La presidente f.f. della Regione Antonella Stasi ha sottolineato l’importanza dell’iniziativa: “Si tratta di un progetto particolarmente innovativo che vede protagonista sia la Calabria che la Sicilia. La Regione guarda con attenzione a questo tipo di iniziative, tant’è che nella nuova programmazione comunitaria 2014-2020 abbiamo valorizzato l’offerta turistica triplicando i fondi rispetto al 2007-2013. Il turismo è l’asse trainante dello sviluppo della regione ed io credo sia fondamentale potenziare le aree interne. Il tutto però deve passare attraverso un miglioramento del nostro sistema infrastrutturale per consentire ai turisti di spostarsi con facilità da una città all’altra”.

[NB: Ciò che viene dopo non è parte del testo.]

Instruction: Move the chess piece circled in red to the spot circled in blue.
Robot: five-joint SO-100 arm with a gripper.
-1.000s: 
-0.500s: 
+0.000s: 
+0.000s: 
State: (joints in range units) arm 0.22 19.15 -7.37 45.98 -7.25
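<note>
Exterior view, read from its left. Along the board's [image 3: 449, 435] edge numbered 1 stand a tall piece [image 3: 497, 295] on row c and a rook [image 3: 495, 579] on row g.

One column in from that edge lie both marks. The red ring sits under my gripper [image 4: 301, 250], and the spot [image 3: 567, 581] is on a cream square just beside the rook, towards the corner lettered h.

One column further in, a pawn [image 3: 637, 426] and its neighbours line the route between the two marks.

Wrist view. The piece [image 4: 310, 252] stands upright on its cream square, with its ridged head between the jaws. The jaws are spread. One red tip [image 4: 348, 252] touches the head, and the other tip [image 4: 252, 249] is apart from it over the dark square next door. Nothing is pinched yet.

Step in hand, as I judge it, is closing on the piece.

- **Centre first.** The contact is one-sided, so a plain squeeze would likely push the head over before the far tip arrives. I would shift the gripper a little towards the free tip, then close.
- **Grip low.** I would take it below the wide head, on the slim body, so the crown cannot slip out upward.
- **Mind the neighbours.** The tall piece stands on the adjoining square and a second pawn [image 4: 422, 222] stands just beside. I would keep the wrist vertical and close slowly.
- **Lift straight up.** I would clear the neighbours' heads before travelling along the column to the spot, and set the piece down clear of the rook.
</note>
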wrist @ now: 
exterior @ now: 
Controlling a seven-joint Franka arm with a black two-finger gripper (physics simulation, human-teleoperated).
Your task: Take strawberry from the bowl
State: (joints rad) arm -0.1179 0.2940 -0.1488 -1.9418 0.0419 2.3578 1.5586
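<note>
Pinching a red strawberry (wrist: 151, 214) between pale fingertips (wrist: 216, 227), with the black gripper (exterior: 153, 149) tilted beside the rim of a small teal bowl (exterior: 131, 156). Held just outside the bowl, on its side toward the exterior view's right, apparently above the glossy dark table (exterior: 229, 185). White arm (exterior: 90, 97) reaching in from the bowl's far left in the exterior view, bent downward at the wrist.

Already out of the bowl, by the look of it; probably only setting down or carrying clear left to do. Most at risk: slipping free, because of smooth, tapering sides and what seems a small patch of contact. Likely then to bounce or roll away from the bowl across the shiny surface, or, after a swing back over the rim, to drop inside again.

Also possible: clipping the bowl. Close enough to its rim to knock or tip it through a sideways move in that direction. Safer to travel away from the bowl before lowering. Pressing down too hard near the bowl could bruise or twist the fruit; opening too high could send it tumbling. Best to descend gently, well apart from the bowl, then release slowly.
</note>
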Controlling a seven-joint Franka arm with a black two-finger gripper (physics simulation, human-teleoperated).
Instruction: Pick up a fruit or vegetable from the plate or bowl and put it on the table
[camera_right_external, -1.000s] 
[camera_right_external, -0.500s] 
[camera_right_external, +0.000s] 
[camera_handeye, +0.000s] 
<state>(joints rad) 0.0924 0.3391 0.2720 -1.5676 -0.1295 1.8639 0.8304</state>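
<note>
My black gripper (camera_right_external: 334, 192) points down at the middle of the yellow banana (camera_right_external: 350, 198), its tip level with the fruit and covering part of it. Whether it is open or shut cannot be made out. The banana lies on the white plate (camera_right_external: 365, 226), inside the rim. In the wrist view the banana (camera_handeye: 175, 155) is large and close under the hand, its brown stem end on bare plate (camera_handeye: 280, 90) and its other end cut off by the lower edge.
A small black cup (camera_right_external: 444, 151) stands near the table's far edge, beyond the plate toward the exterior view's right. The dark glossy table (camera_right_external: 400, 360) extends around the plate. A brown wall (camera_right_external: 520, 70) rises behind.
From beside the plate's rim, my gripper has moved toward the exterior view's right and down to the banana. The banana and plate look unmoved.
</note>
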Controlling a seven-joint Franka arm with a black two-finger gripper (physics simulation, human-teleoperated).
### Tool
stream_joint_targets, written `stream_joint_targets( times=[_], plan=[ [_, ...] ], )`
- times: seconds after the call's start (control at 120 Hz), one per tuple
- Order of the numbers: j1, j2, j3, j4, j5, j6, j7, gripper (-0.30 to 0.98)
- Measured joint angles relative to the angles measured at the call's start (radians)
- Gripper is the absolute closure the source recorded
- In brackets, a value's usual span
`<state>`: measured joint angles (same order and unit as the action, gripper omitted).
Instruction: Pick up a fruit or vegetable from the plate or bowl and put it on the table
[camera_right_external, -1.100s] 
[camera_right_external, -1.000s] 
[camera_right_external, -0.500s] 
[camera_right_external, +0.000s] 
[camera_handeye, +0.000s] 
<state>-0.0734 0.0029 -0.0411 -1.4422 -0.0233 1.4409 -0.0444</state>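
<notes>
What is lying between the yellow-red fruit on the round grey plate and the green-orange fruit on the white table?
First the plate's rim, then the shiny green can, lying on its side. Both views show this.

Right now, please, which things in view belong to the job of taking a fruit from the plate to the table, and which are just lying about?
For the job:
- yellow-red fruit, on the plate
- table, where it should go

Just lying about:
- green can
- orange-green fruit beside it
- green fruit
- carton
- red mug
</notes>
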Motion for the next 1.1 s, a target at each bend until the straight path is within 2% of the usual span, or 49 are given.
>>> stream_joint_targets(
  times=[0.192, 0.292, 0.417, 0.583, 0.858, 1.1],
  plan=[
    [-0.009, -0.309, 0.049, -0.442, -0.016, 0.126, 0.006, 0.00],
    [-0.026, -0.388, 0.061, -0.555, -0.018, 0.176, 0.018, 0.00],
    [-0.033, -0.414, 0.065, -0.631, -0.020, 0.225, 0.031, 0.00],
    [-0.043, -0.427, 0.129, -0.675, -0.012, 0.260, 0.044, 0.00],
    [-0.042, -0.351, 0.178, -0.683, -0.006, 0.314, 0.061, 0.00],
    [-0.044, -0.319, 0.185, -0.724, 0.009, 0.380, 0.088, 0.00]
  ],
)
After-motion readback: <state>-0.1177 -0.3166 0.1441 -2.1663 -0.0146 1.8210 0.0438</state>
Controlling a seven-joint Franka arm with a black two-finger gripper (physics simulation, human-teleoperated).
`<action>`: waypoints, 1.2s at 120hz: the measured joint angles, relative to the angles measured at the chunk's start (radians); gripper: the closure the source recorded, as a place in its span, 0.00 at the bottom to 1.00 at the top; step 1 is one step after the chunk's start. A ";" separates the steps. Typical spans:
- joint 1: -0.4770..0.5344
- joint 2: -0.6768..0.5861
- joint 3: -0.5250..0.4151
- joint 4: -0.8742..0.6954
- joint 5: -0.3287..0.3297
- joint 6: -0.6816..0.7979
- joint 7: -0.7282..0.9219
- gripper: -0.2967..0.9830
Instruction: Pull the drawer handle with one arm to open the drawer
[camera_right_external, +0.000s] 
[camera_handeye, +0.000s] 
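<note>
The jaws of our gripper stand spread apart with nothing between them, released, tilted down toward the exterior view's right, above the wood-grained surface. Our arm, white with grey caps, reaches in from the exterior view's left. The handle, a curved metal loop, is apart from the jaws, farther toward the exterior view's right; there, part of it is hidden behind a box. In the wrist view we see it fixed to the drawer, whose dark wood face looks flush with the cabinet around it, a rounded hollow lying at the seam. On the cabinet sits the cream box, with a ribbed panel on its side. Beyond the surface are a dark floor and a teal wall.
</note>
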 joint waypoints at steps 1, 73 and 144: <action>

Infine il Dirigente generale del Dipartimento Turismo della Regione Pasquale Anastasi ha ribadito l’importanza dell’iniziativa: “È stato fatto un lavoro minuzioso sull’intero territorio calabrese coinvolgendo sia le agenzie di viaggio che i tour operator. La Giunta Regionale in questa legislatura ha investito molte risorse sul turismo circa 350 milioni di euro.Abbiamo infatti speso tutti i fondi a nostra disposizione puntando sulla destagionalizzazione del turismo”.